§ THE TASK
Among the lines below, the one containing "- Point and" opens the range and the one containing "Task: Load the" closes it. Print that range exactly, without the pictures.

*** Opening of MATERIAL PROVIDED ***

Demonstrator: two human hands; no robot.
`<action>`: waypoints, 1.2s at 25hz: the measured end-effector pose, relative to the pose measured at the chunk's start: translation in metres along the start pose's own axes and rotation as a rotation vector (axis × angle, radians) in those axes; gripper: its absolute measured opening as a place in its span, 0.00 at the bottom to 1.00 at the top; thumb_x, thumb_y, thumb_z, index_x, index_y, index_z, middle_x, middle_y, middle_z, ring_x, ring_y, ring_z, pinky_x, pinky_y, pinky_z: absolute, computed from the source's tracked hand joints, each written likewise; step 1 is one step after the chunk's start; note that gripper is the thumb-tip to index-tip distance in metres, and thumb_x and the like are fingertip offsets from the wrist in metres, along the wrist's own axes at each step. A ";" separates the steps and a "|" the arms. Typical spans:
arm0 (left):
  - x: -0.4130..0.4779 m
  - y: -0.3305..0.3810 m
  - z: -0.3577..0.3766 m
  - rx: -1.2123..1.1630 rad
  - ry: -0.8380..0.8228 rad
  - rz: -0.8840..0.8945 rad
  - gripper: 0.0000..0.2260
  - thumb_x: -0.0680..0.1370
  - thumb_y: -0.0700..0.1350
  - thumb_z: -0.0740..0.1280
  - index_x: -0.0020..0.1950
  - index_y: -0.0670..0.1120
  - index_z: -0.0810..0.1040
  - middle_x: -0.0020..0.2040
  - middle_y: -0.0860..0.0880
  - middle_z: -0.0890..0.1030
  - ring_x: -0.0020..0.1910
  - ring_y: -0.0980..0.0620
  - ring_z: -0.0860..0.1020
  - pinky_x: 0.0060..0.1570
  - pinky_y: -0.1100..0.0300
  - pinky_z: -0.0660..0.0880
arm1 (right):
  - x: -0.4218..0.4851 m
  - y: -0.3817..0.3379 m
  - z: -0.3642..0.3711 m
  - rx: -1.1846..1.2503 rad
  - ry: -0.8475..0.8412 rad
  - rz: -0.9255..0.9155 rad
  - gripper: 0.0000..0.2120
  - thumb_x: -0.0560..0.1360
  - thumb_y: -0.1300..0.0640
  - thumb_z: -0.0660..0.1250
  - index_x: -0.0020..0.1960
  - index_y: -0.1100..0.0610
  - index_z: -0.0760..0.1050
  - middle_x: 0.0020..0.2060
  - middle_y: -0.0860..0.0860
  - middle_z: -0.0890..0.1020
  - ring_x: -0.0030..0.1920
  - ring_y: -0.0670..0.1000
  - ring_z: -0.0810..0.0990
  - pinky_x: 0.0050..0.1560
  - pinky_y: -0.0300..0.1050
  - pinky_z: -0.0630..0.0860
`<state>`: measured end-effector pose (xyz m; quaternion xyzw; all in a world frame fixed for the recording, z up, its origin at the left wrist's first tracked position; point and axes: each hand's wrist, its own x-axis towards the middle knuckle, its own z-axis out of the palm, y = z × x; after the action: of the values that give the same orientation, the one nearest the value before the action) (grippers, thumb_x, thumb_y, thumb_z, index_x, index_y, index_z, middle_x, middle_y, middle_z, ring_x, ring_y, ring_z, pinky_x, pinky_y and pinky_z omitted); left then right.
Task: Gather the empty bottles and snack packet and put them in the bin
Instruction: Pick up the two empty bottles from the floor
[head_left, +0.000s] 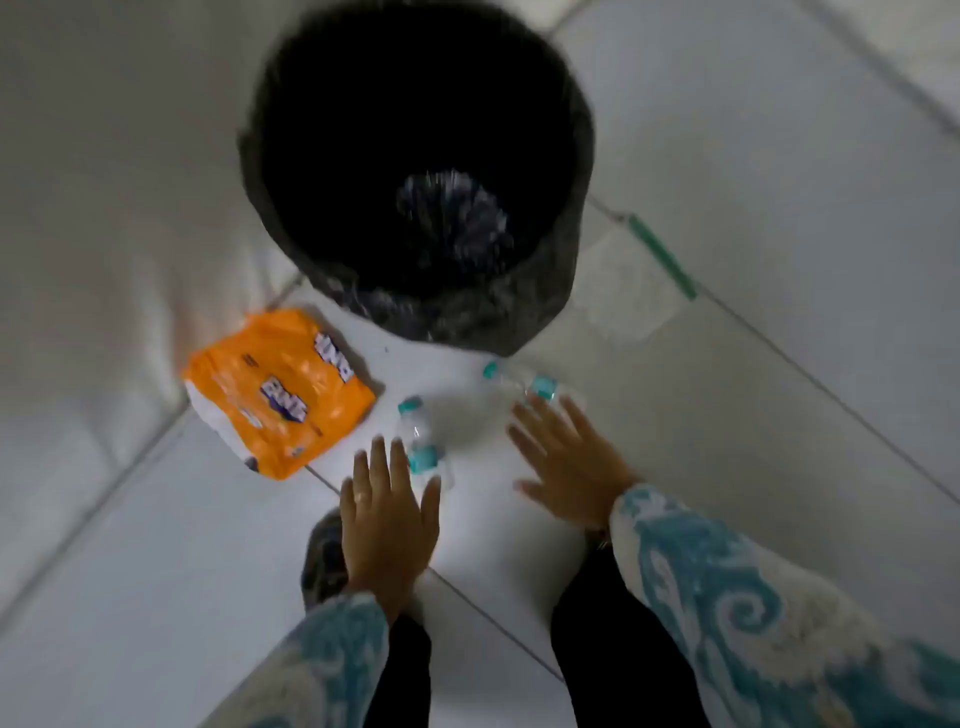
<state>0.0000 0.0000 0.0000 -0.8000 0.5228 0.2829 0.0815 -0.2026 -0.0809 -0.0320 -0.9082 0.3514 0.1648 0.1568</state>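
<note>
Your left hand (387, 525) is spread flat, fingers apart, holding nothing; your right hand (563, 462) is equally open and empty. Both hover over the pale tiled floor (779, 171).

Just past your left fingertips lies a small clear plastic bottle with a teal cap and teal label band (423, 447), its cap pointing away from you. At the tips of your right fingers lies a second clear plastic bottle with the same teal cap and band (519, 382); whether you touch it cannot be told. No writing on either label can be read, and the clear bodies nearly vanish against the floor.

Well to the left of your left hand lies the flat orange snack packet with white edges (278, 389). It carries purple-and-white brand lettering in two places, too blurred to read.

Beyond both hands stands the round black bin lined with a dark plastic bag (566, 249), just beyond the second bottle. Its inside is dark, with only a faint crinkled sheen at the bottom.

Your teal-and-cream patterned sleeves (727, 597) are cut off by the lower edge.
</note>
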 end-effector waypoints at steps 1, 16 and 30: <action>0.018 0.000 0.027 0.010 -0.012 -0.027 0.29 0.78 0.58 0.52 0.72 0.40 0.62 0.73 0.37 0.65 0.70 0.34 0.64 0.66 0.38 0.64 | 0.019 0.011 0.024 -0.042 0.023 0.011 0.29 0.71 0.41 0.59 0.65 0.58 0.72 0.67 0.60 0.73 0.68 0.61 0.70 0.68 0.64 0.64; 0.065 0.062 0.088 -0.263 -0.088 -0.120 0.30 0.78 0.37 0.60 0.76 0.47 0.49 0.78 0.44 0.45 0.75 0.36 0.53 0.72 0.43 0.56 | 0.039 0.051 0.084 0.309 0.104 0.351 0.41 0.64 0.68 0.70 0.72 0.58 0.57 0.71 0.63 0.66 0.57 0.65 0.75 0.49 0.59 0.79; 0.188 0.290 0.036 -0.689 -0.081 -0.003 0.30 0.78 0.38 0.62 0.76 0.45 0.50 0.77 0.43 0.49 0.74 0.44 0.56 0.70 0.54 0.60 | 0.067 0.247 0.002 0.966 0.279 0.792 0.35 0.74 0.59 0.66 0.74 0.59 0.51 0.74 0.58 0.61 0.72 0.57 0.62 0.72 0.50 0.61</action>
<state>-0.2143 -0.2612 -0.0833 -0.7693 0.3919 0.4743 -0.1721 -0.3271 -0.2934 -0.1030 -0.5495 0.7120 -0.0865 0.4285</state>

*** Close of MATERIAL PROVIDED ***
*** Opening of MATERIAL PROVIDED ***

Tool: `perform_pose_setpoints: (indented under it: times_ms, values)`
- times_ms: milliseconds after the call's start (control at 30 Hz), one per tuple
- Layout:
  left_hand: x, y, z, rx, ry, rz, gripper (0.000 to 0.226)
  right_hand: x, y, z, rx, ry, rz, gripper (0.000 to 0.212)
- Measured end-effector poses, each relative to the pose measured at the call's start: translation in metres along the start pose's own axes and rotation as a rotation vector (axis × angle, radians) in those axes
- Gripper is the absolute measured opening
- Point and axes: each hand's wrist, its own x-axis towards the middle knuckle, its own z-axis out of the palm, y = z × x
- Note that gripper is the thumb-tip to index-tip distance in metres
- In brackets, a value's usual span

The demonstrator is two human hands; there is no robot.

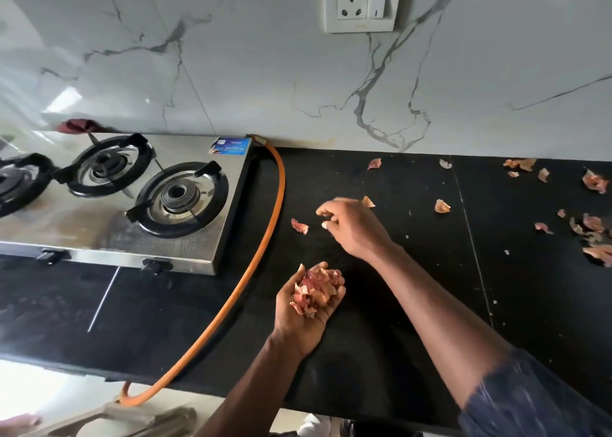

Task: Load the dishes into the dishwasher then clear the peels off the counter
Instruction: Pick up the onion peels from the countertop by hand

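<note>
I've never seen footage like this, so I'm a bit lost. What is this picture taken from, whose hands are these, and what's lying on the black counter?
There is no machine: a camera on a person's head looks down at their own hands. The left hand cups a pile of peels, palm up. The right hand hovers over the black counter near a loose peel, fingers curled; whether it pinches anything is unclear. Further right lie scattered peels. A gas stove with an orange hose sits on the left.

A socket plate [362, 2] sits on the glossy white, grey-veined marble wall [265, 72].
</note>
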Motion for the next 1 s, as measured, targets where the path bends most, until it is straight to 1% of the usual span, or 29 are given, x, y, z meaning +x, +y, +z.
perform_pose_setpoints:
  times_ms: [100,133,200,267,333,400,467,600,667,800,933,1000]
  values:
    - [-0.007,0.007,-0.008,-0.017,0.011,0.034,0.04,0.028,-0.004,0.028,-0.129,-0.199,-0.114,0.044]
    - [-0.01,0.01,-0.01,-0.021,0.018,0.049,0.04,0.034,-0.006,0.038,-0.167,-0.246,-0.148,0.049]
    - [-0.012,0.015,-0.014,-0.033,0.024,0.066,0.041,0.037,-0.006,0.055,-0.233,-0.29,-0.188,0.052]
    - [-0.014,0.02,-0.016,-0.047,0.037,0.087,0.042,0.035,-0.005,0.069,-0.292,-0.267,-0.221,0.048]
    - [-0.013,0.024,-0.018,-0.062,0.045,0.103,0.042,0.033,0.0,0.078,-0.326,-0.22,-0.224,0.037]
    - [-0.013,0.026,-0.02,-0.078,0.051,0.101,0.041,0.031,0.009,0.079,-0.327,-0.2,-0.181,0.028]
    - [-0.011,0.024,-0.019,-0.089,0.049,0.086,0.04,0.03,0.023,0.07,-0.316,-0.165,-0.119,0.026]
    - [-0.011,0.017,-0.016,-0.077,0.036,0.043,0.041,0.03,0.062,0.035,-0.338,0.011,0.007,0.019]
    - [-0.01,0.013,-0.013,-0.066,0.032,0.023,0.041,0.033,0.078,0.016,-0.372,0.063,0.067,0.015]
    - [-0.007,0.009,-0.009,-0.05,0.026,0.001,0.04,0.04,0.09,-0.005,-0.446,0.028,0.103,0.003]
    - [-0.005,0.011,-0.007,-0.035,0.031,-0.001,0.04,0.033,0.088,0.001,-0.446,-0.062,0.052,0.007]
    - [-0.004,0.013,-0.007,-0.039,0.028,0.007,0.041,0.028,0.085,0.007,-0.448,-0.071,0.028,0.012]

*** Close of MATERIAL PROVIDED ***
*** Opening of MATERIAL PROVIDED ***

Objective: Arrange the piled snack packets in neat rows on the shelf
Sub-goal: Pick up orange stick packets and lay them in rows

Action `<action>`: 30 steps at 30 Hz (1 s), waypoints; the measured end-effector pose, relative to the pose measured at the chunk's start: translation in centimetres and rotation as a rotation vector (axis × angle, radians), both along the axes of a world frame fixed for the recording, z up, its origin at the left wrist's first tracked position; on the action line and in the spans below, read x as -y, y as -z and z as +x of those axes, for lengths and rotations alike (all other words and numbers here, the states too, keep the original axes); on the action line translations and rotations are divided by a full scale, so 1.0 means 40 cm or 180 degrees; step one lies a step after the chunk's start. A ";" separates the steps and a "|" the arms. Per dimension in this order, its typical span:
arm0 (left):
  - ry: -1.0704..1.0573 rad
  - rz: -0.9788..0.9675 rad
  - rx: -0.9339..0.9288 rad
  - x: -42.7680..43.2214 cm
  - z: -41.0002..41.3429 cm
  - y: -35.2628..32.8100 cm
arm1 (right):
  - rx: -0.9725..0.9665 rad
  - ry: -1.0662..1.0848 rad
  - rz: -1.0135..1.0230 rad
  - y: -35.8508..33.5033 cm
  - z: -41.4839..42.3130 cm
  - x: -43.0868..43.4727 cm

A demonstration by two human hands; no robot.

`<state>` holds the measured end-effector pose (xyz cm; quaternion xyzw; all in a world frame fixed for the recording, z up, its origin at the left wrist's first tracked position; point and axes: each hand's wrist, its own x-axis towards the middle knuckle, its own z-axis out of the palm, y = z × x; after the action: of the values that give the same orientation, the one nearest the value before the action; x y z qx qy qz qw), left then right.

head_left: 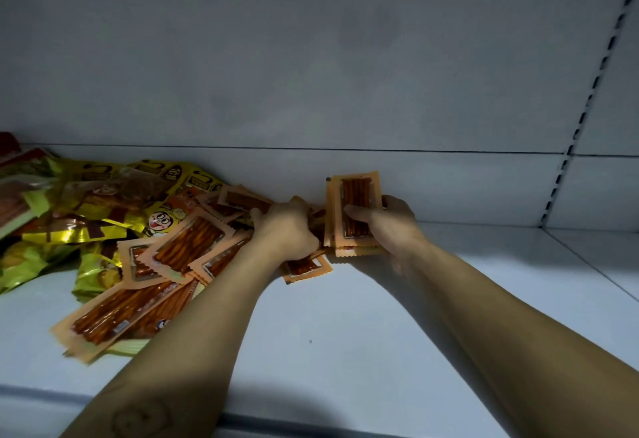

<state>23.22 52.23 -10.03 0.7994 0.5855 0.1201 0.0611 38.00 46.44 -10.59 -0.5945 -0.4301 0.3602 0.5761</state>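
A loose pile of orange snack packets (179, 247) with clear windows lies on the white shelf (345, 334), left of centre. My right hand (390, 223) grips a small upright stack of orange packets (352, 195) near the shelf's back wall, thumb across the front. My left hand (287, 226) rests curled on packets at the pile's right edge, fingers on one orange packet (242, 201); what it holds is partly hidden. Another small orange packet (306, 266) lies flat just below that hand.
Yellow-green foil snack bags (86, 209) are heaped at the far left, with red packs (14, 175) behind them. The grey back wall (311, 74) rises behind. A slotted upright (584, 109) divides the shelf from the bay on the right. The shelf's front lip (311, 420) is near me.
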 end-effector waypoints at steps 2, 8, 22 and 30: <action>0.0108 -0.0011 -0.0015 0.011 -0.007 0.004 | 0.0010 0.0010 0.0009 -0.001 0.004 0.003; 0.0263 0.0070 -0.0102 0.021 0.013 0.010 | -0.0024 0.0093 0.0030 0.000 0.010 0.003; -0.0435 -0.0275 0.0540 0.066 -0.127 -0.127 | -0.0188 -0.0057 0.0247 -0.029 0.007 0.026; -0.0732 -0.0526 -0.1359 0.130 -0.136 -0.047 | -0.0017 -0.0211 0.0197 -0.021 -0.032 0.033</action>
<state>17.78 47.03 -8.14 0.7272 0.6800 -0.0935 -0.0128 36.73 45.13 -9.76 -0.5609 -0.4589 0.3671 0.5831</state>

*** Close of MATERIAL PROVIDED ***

§ RESPONSE TO THE EXERCISE
- Point and axes: each hand's wrist, its own x-axis towards the middle knuckle, its own z-axis out of the palm, y = z × x
- Note that gripper is the thumb-tip to index-tip distance in metres
- In brackets, a value's usual span

The demonstrator is two human hands; there is no robot.


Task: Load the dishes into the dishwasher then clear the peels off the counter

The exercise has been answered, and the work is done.